Work to complete: The answer must consist only of the lines from the line with "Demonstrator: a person" to the line with "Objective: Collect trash", both included, exactly as they stand below.

Supplied data:
□ □ □
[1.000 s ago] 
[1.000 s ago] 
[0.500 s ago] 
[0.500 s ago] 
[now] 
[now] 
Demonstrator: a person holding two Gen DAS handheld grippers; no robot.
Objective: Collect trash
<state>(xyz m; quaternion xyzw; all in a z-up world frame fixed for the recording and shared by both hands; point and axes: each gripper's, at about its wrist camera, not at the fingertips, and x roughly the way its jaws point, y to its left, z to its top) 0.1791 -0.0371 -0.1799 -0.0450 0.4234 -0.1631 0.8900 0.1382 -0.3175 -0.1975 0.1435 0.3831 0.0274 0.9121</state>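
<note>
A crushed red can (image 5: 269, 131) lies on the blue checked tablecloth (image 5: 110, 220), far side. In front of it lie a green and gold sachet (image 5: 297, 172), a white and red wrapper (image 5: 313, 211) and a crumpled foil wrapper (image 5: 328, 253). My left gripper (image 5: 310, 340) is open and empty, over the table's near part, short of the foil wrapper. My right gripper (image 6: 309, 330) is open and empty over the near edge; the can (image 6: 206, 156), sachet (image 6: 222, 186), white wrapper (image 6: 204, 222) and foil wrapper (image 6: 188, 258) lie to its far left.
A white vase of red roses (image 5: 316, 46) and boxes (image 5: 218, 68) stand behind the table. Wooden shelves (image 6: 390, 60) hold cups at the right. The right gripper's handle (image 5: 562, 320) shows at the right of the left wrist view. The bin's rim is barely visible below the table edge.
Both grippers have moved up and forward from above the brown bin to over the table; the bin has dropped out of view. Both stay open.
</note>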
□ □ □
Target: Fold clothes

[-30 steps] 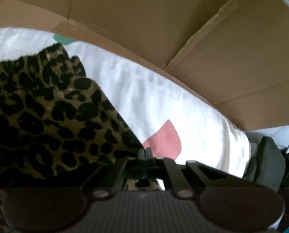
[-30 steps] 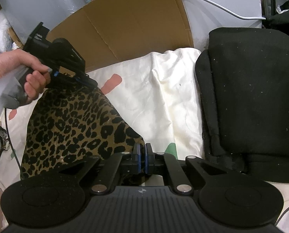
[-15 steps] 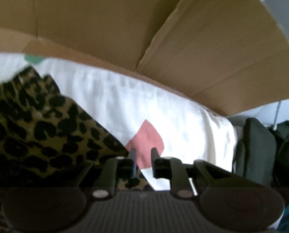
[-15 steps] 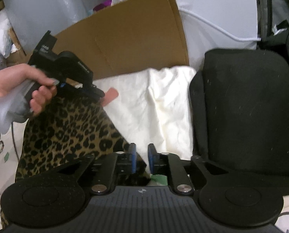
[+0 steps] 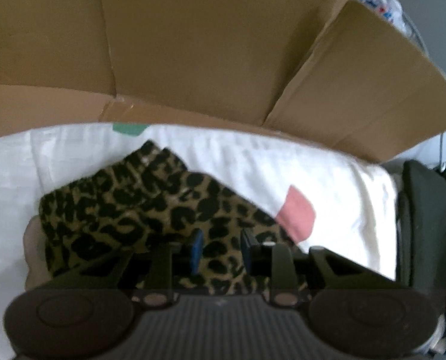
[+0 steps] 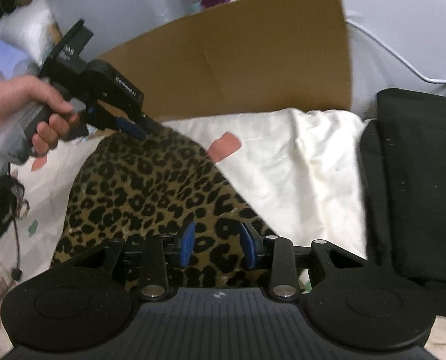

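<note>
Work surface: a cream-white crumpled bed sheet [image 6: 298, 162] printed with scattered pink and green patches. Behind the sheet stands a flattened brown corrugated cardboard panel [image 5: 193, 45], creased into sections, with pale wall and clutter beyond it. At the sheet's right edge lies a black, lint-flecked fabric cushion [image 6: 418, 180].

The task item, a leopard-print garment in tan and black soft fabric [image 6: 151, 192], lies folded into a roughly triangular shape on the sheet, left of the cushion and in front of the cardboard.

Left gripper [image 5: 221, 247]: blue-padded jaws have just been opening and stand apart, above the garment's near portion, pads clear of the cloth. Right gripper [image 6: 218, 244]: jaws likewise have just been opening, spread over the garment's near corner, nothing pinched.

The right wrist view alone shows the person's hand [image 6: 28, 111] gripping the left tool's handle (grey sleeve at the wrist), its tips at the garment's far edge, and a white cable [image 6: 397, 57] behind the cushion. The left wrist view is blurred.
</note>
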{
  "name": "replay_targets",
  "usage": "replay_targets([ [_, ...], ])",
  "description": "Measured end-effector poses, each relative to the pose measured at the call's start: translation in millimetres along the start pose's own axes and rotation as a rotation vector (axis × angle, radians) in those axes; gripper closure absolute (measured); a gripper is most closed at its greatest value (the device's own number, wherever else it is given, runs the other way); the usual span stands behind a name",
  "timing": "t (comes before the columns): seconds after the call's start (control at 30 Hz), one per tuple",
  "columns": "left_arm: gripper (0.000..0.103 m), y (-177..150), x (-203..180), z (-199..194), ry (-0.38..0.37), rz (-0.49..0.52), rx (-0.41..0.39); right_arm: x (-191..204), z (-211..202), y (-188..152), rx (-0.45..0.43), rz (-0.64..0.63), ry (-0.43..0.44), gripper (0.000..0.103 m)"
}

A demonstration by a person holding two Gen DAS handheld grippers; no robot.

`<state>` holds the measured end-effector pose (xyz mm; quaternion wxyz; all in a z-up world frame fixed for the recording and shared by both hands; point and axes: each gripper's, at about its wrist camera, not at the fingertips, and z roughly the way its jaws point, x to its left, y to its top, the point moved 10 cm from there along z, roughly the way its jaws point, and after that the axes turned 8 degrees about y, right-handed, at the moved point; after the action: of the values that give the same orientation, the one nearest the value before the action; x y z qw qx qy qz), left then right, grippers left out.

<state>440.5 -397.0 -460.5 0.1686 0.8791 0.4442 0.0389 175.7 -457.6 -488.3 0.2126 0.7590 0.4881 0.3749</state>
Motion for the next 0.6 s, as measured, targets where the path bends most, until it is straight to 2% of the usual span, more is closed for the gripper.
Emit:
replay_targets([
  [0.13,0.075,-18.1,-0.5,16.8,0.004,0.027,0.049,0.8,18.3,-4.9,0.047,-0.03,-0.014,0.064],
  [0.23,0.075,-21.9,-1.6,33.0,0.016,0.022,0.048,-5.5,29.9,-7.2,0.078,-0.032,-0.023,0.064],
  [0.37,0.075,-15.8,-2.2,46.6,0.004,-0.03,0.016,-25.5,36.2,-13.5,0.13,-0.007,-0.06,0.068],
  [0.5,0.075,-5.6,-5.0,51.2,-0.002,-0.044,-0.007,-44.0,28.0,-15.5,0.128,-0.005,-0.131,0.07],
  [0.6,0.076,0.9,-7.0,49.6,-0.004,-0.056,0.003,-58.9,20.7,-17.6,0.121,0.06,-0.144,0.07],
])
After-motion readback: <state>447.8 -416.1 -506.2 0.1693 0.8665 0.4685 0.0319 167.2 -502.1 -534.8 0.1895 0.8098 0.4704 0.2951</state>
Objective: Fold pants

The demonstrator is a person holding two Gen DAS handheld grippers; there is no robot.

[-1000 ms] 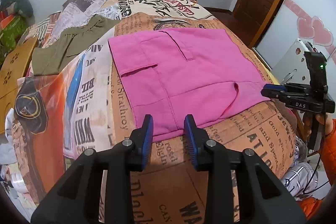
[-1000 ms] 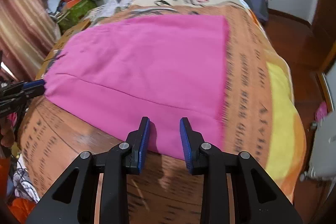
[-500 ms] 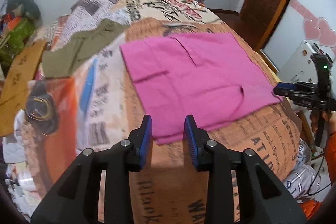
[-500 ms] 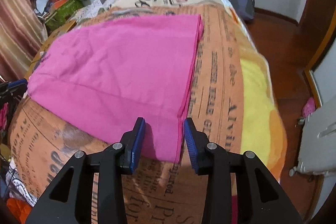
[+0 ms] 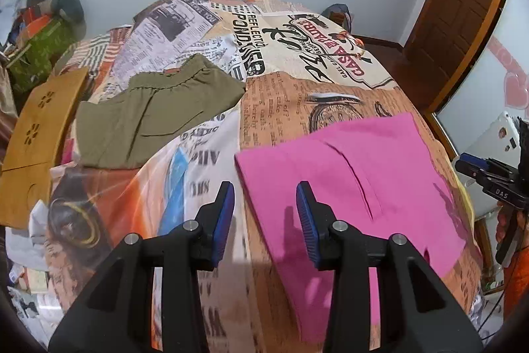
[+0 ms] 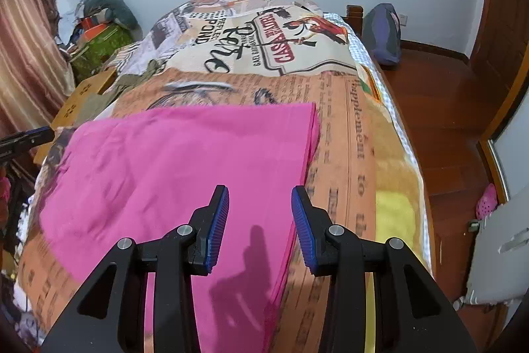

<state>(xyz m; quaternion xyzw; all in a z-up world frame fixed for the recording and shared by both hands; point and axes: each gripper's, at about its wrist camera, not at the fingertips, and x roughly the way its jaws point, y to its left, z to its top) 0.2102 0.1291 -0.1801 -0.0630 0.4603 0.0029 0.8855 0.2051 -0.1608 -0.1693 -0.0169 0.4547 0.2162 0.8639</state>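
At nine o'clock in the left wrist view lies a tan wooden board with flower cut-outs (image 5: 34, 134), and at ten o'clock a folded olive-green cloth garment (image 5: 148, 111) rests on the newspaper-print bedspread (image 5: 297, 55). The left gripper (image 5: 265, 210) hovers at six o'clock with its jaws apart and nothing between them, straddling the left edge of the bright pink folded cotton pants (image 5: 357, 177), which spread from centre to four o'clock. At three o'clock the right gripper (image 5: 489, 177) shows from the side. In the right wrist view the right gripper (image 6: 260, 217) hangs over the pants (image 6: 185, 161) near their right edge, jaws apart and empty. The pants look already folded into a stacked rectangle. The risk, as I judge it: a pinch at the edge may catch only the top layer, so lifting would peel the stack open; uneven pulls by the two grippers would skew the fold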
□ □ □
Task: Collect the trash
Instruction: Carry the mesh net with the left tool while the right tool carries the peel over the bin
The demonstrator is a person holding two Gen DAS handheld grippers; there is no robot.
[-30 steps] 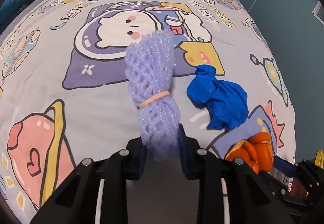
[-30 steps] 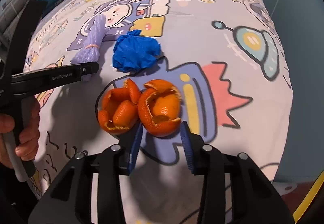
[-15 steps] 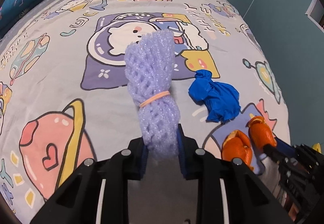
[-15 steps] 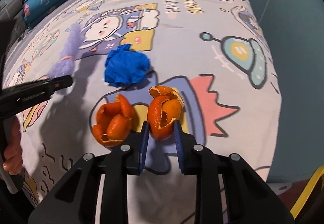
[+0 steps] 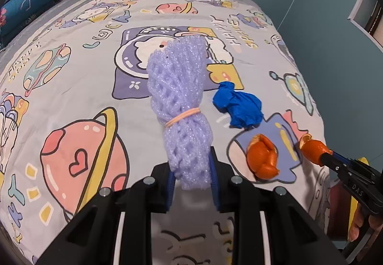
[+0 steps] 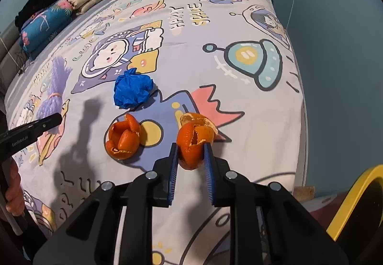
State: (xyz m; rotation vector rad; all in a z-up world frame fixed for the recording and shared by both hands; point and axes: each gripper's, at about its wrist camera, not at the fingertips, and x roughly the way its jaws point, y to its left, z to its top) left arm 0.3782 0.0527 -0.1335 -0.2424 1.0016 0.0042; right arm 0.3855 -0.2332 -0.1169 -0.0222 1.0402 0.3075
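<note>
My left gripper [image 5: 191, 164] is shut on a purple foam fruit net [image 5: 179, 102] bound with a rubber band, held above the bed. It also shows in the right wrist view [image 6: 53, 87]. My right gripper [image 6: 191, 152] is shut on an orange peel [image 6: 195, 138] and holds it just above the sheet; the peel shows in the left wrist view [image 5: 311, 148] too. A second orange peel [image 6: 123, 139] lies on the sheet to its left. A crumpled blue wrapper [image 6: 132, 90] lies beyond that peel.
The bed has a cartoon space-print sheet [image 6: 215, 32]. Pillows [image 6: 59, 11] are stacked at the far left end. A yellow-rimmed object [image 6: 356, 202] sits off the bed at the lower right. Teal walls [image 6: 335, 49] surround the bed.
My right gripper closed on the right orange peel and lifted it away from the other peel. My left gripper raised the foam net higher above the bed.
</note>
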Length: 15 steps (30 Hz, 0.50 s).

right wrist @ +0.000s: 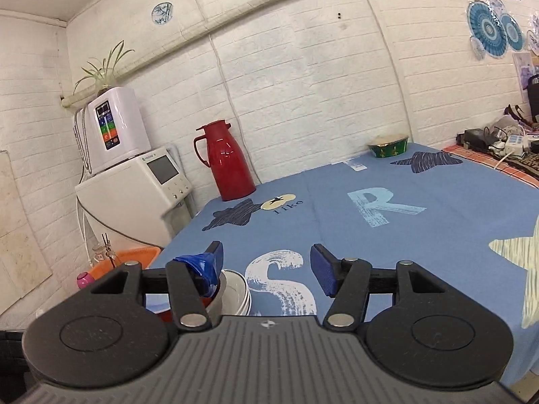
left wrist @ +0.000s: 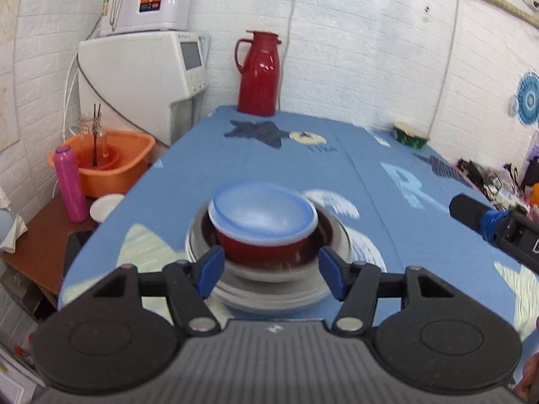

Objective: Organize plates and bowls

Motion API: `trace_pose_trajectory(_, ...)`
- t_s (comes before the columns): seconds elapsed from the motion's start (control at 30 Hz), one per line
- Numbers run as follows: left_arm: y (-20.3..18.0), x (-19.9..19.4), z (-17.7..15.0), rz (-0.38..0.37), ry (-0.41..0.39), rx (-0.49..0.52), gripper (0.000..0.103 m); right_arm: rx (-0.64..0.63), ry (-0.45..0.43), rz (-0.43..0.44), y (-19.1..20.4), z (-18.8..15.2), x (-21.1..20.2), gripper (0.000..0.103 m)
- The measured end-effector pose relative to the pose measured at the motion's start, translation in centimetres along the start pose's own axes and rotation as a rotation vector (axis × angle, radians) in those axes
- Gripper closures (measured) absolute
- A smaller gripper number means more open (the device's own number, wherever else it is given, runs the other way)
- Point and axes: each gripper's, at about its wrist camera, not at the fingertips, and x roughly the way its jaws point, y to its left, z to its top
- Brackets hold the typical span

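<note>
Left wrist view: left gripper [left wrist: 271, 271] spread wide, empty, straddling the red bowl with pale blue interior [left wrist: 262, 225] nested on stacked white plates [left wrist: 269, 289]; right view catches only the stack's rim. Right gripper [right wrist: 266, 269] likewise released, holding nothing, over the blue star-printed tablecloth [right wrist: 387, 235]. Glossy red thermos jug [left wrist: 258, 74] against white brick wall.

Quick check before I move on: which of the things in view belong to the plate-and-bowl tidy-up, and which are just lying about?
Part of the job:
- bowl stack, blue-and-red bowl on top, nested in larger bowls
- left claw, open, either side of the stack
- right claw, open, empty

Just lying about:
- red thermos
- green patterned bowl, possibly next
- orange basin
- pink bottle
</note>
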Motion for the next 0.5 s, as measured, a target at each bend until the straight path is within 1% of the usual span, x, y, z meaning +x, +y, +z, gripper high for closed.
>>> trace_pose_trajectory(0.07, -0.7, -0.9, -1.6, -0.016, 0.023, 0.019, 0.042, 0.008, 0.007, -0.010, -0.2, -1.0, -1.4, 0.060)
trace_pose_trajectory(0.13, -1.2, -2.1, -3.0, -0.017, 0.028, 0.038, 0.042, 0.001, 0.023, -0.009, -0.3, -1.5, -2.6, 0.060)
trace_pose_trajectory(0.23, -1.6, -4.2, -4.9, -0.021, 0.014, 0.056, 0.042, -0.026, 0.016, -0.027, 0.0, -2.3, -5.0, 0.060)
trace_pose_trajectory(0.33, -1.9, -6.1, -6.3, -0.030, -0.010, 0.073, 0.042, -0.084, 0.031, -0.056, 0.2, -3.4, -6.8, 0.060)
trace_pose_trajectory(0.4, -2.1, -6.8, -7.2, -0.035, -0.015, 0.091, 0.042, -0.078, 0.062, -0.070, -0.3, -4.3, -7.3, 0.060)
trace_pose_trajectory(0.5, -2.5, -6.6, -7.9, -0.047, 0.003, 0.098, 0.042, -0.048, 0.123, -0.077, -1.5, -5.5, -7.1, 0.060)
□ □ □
Exercise response:
Demonstrator: a person holding two Gen DAS handheld grippers; no robot.
Objective: Collect trash

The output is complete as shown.